Plasma optical modulators for intense lasers

Zheng-Ming Sheng and Dino Jaroszynski

One may control the laser-matter interactions, to a large extent, by properly manipulating the spatio-temporal profile of a laser pulse. When the laser pulse intensity becomes very high, exceeding 1015 W/cm2, the manipulation of spatio-temporal profiles becomes challenging because standard optical components break down at high laser intensities. However, plasma is a unique medium that can be used to manipulate high power laser beams. Novel plasma-based optical components have been proposed and even applied for this purpose, such as plasma mirrors, plasma lens, plasma gratings, and plasma channels, etc.
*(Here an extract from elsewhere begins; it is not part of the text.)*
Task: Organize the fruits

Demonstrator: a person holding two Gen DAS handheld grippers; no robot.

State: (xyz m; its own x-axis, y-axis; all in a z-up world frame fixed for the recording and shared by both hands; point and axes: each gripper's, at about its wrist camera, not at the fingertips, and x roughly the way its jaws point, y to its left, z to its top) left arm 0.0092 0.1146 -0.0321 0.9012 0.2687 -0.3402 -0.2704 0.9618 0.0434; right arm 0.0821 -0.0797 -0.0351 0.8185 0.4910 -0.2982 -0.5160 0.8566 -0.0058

But these usually cannot change the laser spectrum profile significantly. Recently, Zheng-Ming Sheng and Dino Jaroszynski, together with collaborators in Shanghai Jiao Tong University in China and UCLA in USA, have proposed the idea of a plasma optical modulator for intense lasers, that not only can change the temporal profiles of intense laser pulses but also produce extremely broad spectral bandwidths, even exceeding of the central frequency. This concept relies on two co-propagating laser pulses propagating in a sub-millimeter scale underdense plasma, where a drive laser pulse first excites an electron plasma wave in its wake while a following carrier laser pulse is modulated by this plasma wave. Such modulated intense lasers may find applications in driving high power terahertz radiations and brilliant X-ray source from laser-matter interactions. The research has recently been reported in Nature Communications.